He looks at me like he’s analyzing a crime scene. Then softer. “You didn’t come down for dinner.”
“Not hungry,” I say.
“You haven’t eaten all day,” he counters.
“Observation noted,” I mutter.
A faint smile tugs at his mouth. It doesn’t reach his eyes. “May I?”
He gestures toward the room, waiting for permission. I nod.
Ash steps inside slowly, gaze sweeping the space—the half-folded blanket, the cup of cold tea, the clothes still hanging where I left them. I can almost see him logging the details. Timestamps, positions, and data points.
“You catalog everything,” I say.
“It’s how I remember things,” he answers. His tone isn’t defensive—just factual.
“And me?”
He glances up. “I haven’t decided yet.”
Something inside me stirs at that—something that feels too much like curiosity. “I’m fine, you know,” I lie.
“No, you’re not,” he says, calling my bluff immediately.
“Maybe I just don’t want company,” I answer, though we both know it’s a lie as soon as I say it.
“Then why’d you open the door?” He asks.
That stops me. I don’t have an answer that won’t sound like truth.

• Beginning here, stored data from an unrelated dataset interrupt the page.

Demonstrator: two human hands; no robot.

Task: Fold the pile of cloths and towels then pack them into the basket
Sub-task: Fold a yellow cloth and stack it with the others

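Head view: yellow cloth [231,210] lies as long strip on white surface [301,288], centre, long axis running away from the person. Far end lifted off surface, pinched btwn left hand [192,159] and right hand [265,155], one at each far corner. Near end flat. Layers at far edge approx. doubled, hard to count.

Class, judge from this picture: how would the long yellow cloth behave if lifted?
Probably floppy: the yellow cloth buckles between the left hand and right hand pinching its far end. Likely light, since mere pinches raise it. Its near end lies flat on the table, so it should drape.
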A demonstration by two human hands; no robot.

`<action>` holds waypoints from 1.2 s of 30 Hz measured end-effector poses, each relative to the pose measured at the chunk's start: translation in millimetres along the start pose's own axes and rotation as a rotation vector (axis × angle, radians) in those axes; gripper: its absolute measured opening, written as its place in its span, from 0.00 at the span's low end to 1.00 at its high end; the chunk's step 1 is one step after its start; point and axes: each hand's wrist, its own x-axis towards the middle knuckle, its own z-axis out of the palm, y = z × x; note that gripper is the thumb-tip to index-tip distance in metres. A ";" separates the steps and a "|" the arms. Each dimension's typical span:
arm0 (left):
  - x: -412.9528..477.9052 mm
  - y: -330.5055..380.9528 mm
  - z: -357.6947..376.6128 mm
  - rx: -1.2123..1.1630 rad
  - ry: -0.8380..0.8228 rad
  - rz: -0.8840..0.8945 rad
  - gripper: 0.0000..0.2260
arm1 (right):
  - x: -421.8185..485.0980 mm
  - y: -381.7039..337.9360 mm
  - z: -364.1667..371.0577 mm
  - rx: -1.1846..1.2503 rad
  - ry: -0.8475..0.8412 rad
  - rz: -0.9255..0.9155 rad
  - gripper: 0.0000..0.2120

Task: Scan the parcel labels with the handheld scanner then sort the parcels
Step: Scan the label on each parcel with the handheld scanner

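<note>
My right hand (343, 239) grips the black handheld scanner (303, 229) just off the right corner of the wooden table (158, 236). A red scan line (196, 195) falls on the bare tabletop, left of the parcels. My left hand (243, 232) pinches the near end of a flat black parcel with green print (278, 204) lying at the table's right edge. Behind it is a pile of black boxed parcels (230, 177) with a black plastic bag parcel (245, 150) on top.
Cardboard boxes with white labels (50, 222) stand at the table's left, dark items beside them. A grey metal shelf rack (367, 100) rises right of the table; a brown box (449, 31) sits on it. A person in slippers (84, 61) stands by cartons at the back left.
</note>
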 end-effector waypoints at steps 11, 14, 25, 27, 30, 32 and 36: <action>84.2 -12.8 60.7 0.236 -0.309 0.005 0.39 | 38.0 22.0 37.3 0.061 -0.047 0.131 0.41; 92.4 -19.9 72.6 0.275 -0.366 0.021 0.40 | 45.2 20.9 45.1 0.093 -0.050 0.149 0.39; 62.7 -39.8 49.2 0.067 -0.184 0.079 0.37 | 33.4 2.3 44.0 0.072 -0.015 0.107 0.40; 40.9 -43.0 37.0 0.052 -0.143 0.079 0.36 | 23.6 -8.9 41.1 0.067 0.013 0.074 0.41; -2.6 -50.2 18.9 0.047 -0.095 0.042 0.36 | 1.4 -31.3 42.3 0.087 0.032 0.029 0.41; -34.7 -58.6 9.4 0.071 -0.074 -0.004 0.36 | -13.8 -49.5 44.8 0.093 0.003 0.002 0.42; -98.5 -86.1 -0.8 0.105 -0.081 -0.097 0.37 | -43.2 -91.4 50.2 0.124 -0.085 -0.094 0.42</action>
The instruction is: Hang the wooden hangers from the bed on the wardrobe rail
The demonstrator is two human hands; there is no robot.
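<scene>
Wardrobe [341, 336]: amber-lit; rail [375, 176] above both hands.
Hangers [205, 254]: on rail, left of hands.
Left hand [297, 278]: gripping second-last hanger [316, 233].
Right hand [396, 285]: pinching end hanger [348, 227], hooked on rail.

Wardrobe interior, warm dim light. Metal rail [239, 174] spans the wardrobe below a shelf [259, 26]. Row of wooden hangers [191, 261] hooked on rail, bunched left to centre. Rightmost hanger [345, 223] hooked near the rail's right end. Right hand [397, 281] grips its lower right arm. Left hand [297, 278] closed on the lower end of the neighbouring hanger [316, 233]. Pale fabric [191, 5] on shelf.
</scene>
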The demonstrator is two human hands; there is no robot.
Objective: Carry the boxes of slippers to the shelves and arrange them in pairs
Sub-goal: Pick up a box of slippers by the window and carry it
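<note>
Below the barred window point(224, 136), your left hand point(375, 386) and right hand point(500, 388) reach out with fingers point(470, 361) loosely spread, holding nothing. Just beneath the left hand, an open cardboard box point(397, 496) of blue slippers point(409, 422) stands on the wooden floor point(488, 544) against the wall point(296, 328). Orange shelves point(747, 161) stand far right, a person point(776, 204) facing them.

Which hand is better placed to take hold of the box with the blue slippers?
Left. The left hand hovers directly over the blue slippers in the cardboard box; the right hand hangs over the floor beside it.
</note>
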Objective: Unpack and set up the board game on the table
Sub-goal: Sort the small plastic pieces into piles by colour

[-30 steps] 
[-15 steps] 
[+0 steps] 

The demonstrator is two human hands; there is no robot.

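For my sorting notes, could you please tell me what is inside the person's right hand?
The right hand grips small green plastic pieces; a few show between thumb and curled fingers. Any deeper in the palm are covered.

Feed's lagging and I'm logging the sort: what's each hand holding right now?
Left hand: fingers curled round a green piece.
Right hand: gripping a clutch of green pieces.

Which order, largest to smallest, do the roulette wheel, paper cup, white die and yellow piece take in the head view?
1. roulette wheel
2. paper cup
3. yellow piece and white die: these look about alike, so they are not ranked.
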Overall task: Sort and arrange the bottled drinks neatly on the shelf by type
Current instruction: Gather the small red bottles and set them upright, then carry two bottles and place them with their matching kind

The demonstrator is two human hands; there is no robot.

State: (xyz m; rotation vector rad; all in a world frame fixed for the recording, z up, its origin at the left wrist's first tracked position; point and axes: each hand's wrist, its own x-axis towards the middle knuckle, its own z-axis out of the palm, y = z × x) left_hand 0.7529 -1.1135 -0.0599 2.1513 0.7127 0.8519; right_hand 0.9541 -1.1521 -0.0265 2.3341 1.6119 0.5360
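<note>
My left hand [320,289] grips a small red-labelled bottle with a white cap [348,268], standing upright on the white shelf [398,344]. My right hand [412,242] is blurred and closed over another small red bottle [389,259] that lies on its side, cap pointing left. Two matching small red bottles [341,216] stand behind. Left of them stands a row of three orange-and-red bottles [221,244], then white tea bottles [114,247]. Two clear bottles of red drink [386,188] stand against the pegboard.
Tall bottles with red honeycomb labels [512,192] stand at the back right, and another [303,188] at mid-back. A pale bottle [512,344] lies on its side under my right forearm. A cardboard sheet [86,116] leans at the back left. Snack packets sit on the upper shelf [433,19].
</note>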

He steps closer, slow enough for me to notice his restraint. The air thickens—rain and skin and static. His scent is clean, metallic, like ozone before a storm.
“You shouldn’t let them get to you,” he says softly.
“Too late.”
“Maybe.” He studies me for a moment, head tilting. “You look different tonight.”
“How so?” I ask.
“Like you’re waiting for something to happen.”
I laugh once, sharp and humorless. “Maybe I am.”
He reaches out—hesitant, the barest brush of his fingers against my jaw. “You’re shaking.”
“So are you,” I whisper.
He doesn’t deny it. Just keeps his gaze on me like he’s trying to decode a language I’ve forgotten how to speak. When he leans in, it’s tentative. A question, not a demand.
I could step back, but I don’t. Out of all of them, Ash's quiet demeanor intrigues me the most. Something says there’s a fire buried deep inside him.
The kiss is soft, searching. Nothing like the others, and somehow the same. Static hums under my skin, the faint tremor of someone too controlled to know what to do with wanting. I taste rain and breath and restraint breaking, slow and reluctant.
He deepens it once, then stops—like he’s catching himself mid-fall.
We stay there a heartbeat, foreheads nearly touching, both of us suspended in the kind of silence that only happens when you realize you’ve gone too far.